« La raison des problèmes que connaît le Service national de santé n’est pas le résultat d’un manque de lois, ils sont fondamentalement le résultat d’un manque d’investissement », a déclaré le secrétaire général du SIM à Lusa, dans un commentaire sur l’approbation de Jeudi, le statut du SNS, qui prévoit la création d’une direction exécutive pour coordonner l’ensemble de la réponse d’assistance dans le pays.

Jorge Roque da Cunha a rappelé que les coupes opérées par la « troïka » et la captation de l’ancien ministre des Finances Mário Centeno signifiaient que « la situation [do SNS] arriver là où il est » en raison d’un manque d’investissement dans l’équipement, dans les lieux de travail et dans les salaires des médecins.

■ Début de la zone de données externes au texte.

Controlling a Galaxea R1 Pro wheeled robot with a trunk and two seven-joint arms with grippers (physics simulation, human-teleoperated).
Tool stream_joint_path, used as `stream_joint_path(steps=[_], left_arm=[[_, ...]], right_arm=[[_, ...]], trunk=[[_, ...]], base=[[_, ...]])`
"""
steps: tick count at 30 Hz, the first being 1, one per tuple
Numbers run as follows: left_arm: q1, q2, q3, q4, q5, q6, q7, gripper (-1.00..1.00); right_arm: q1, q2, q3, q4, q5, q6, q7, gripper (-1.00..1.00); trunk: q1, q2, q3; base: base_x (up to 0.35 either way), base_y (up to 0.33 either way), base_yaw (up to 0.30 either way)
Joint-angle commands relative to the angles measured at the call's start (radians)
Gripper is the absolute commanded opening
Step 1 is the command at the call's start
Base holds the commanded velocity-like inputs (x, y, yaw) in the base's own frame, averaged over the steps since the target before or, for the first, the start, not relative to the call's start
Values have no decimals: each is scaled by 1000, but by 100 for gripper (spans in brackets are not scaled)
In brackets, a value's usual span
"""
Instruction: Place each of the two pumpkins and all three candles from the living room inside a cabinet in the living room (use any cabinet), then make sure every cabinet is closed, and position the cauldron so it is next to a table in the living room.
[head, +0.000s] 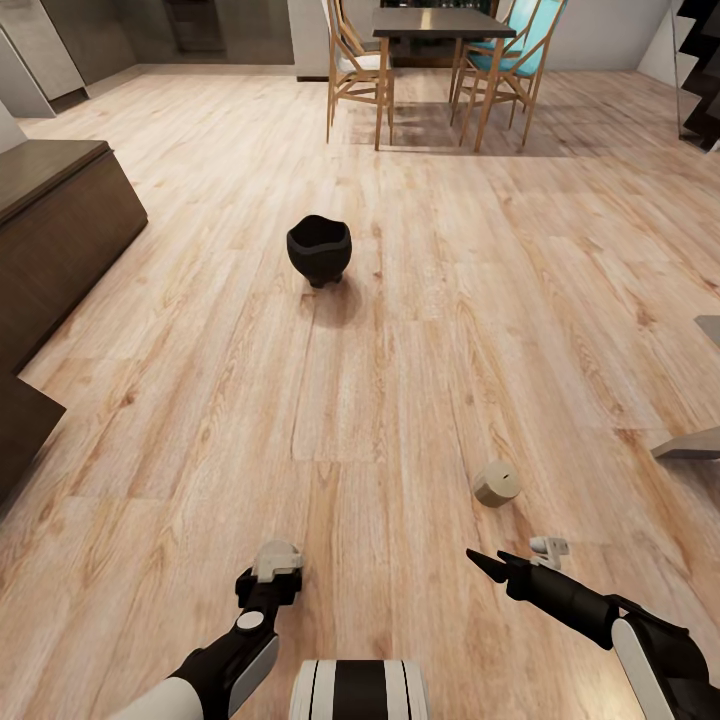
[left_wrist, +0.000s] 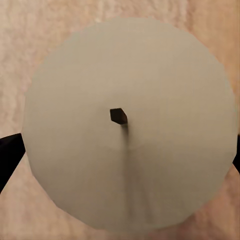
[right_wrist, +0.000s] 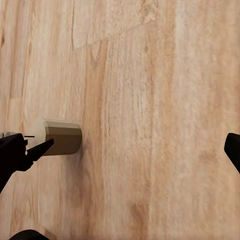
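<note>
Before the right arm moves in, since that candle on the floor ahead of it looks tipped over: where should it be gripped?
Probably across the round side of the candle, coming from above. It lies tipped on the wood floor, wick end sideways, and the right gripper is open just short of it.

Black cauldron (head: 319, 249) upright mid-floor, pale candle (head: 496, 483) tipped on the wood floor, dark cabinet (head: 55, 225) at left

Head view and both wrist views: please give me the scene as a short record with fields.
floor: pale wood planks
cauldron: black, standing on the floor
candle on floor: lying on its side ahead of the right gripper
left gripper: around a pale candle seen end-on, grip not certain
right gripper: open, nothing in it
cabinet: dark brown, at the left
table: with chairs, far ahead
</note>
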Motion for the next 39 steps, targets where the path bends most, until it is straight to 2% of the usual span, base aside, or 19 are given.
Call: stream_joint_path(steps=[1, 11, 14, 19, 20, 39], left_arm=[[-1, 1, -9, 0, 10, -5, 6, 100], [-1, 1, -8, 0, 11, -5, 6, 100], [-1, 1, -8, 0, 12, -5, 6, 100], [-2, 1, -8, 0, 12, -6, 6, 100], [-2, 1, -8, 0, 12, -6, 6, -100], [-2, 2, -7, 0, 15, -8, 6, -100]], right_arm=[[0, 0, -1, 0, -5, 7, 1, 100], [0, 0, -1, 0, -5, 7, 1, 100], [-1, 0, -1, 0, -5, 7, 2, 100], [0, 0, -1, 0, -5, 7, 1, 100], [0, 0, -1, 0, -5, 7, 1, 100], [0, -1, -1, 1, -5, 7, 2, 100]], trunk=[[0, 0, -1], [0, 0, -1], [1, -1, -12], [1, -1, -12], [1, -1, -12], [1, -1, -12]], base=[[0, 0, 0], [0, 0, 0], [0, 0, 0], [0, 0, 0], [0, 0, 0], [0, 0, 0]])
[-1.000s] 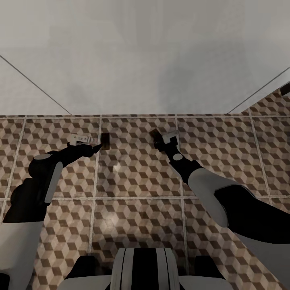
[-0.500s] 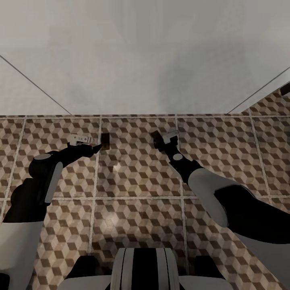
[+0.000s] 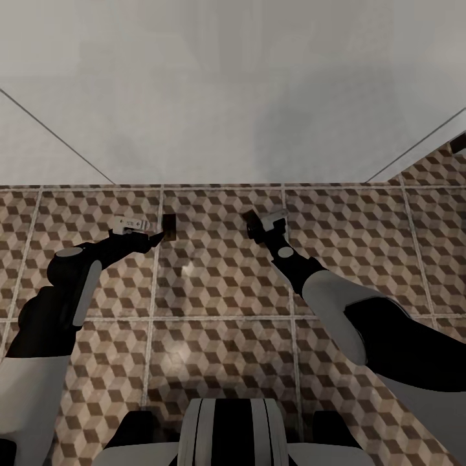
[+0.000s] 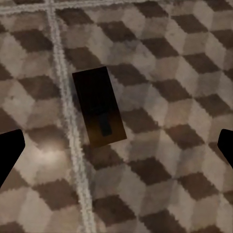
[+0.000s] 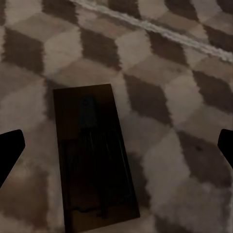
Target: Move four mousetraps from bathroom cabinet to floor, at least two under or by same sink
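On the bathroom floor (image 3: 220, 285), two mousetraps (image 4: 99, 107) (image 5: 94, 155) lie flat.

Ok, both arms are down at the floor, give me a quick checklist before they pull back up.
1. Left gripper open: ok.
2. Right gripper open: ok.
3. Small flat dark brown wooden mousetrap lying flat on the cube-patterned tile floor, free of the left gripper: ok.
4. Second flat brown mousetrap flat on the same floor, free of the right gripper: ok.
5. Traps beside a sink: cannot tell.
6. Other two traps placed: cannot tell.
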Controlling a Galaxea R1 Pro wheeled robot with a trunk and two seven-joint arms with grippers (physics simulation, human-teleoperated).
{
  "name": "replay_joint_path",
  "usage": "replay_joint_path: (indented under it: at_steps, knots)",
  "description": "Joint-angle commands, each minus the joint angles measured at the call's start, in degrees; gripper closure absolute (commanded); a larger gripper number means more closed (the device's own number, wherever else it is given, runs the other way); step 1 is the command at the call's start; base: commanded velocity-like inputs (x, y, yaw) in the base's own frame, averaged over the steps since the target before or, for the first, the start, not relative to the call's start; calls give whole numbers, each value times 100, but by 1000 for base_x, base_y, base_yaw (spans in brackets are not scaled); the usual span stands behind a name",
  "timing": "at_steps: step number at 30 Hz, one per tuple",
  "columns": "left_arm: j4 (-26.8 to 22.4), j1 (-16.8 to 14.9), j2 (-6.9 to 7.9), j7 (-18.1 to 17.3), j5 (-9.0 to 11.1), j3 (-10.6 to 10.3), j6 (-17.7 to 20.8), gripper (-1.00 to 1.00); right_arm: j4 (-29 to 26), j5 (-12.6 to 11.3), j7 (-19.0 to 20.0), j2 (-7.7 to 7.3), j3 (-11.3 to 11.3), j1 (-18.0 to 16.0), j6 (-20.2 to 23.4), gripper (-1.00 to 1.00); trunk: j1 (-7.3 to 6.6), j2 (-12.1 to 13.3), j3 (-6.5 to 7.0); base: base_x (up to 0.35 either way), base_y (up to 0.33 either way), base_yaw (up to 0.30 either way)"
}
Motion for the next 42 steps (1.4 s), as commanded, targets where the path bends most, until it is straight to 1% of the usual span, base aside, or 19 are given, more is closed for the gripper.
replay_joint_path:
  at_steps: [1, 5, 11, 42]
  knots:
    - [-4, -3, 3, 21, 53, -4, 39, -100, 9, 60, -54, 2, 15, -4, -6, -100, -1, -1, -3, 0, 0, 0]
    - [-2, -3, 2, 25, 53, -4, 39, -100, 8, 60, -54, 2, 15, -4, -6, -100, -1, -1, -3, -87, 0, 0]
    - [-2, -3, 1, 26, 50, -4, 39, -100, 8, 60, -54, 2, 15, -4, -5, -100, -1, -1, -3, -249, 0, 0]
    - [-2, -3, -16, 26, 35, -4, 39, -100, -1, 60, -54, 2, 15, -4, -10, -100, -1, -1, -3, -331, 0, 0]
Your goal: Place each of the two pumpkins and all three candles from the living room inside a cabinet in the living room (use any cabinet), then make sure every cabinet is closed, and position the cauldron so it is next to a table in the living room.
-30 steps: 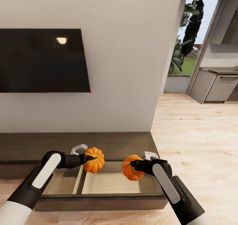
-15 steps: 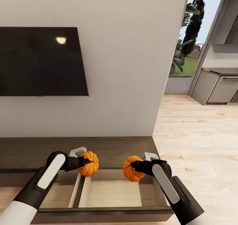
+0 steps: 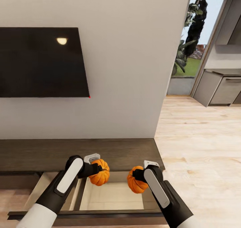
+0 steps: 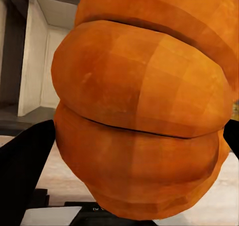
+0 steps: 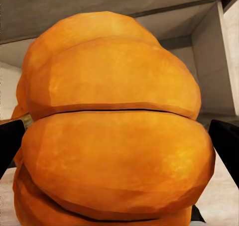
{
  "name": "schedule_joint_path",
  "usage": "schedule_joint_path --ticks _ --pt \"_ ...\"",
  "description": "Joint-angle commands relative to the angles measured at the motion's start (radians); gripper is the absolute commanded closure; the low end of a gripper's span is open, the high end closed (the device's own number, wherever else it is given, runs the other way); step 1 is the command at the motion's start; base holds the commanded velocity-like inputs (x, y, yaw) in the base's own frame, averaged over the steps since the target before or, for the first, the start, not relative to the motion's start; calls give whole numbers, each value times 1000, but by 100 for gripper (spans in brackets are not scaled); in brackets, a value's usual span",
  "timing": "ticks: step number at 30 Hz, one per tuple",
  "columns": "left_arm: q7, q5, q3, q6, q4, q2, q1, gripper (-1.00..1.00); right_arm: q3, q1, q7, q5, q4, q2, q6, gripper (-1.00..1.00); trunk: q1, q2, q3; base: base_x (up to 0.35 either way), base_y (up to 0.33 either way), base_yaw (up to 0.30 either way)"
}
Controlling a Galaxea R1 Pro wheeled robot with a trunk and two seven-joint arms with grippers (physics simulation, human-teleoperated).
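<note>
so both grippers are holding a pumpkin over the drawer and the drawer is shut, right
Not quite: the drawer is pulled open, its pale interior visible in the head view. The rest holds: the left gripper holds one pumpkin and the right gripper the other pumpkin above it.

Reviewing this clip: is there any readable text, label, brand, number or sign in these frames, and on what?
None can be read.
TV: blank black screen, just a light reflection and a tiny red dot at its corner.
Pumpkins, arms and open cabinet drawer: no markings.
</note>
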Motion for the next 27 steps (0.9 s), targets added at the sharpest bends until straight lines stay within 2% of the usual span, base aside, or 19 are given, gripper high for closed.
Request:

« Bien sûr, le fait que l’Union européenne investisse environ 1,2 milliard d’euros est une bonne nouvelle, mais par rapport à l’idée que le statut du service national de santé est le salut, nous avons les plus grands doutes », a-t-il souligné.

Faisant allusion au dévouement total prévu par le statut, Roque da Cunha a déclaré qu’il était déjà couvert dans les derniers budgets de l’État et n’était pas réglementé, mais a déclaré que le syndicat était disponible pour négocier.

Quant à l’existence d’un directeur exécutif pour coordonner l’ensemble de la réponse d’assistance au sein du SNS, il précise que dans ce cas les inquiétudes du syndicat « sont grandes ».

« Il nous semble que c’est la création d’une énième commission avec un statut supérieur à une direction générale, avec des dizaines de conseillers, collaborateurs, secrétaires, donc, un autre engraissement dans l’appareil d’État, en même temps que nous n’en doutons pas. qu’il entrera en conflit dans ses compétences avec les différentes institutions qui existent dans le SNS », a-t-il critiqué.

Roque da Cunha a déclaré qu’il y aura des compétences des membres du gouvernement qui passeront à cette entité, ainsi que des compétences de la direction générale de la santé, de l’administration centrale du système de santé, des services partagés du ministère de la Santé « et, éventuellement, l’Infarmed lui-même et les administrations régionales de la santé.

« Par conséquent, cela nous semble être une autre fuite en avant, alors que nous devrions nous concentrer sur cette situation d’urgence, en raison du manque de médecins dans les centres de santé, du manque de médecins dans les hôpitaux, de l’augmentation des listes d’attente », en plus du problème de fermer les urgences.

« Chaque jour, nous recevons des nouvelles de fermetures d’urgence pas plus tard qu’hier [quinta-feira] il y en avait plusieurs qui étaient fermées », a-t-il souligné.

Roque da Cunha a déclaré qu’il attendait maintenant la réglementation du statut du SNS. « Dans six ou sept mois, nous aurons toujours affaire à des problèmes de procédure et de bureaucratie, mais notre scepticisme est lié au fait que, lorsque vous voulez faire quelque chose, tout reste pareil ».

« C’est un peu ce que l’on ressent par rapport aux premières impressions par rapport à ce statut du Service national de santé », a-t-il commenté.

« Le gouvernement a la majorité absolue, il a certes toute la légitimité pour approuver un statut social du Service national de santé, mais nous nous méfions quand cela se fait comme si nous étions en campagne électorale dans ces annonces », a-t-il conclu.